O resultado foi desastroso. Crianças escrevendo cada vez menos, leitura superficial, concentração baixa e alta dependência do corretor de ortografia e gramática. Ao apurar este retrocesso, agora está gastando bilhões reestruturando bibliotecas e modo analógico para a educação.

A escrita manual ativa áreas profundas do cérebro ligadas a memória, linguagem e atenção. A Suécia, considerada uma das nações mais tecnologicamente avançadas do mundo, surpreendeu ao anunciar uma mudança significativa na política educacional: o país vai reduzir o uso de tecnologia digital nas salas de aula e retomar o uso de livros impressos, especialmente nas séries iniciais.

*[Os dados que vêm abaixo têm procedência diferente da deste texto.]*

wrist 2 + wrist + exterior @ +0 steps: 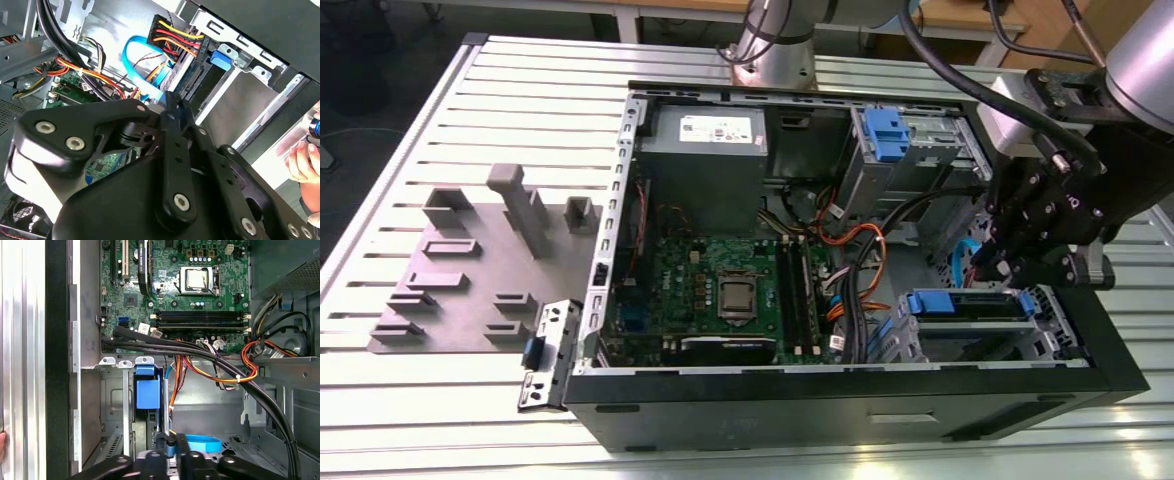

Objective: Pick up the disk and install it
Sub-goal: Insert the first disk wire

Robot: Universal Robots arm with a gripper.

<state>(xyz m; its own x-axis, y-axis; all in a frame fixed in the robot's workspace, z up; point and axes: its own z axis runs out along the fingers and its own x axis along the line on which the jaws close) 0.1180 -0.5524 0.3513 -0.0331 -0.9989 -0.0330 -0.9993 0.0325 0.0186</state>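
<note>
The disk [970, 308] sits in the lower drive bay of the open computer case [854, 405], at the exterior view's right, with its blue carrier end showing. In the first wrist view the disk [148, 392] stands on edge in the bay slot, blue tab toward the motherboard. In the second wrist view the disk [196, 80] lies under the red and yellow power plug. My gripper [1010, 268] hangs over the bay's rear end. Its black fingers are pressed together with nothing between them, and the tips [172, 446] [170, 102] are right beside the disk's back edge and a blue data cable [202, 444].
Black cable bundles [200, 352] and orange and yellow wires [235, 375] cross beside the bay. A second blue carrier [886, 135] sits in the upper bay. A grey fixture block [467, 270] and a small clip [544, 350] lie at the exterior view's left. A person's hand [304, 150] is by the case.
</note>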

A decisão foi motivada por estudos que indicam uma queda na compreensão de leitura entre os estudantes, além de alertas de especialistas sobre os riscos do uso excessivo de telas para o desenvolvimento cognitivo de crianças.

Segundo o governo sueco, o foco será restaurar práticas tradicionais de ensino, como a leitura em papel e a escrita manual, que demonstraram resultados mais eficazes na aprendizagem. A ministra da Educação, Lotta Edholm, tem defendido publicamente que a digitalização foi implementada de forma apressada e sem respaldo suficiente em evidências científicas. Com isso, o país destinará investimentos milionários para garantir que cada aluno tenha acesso a livros físicos em todas as disciplinas, a partir dos primeiros anos de escolarização.

Apesar do recuo, a Suécia não pretende abandonar completamente a tecnologia nas escolas. O objetivo é encontrar um equilíbrio entre o digital e o impresso, priorizando o uso da tecnologia em fases mais avançadas da educação, quando os alunos já desenvolveram competências básicas de leitura, interpretação e escrita. A medida reacende o debate global sobre os impactos das telas no aprendizado e levanta questionamentos sobre os rumos da educação digital em outros países.

O cérebro da criança não aprende só com o que vê mas com o que sente, escreve e repete.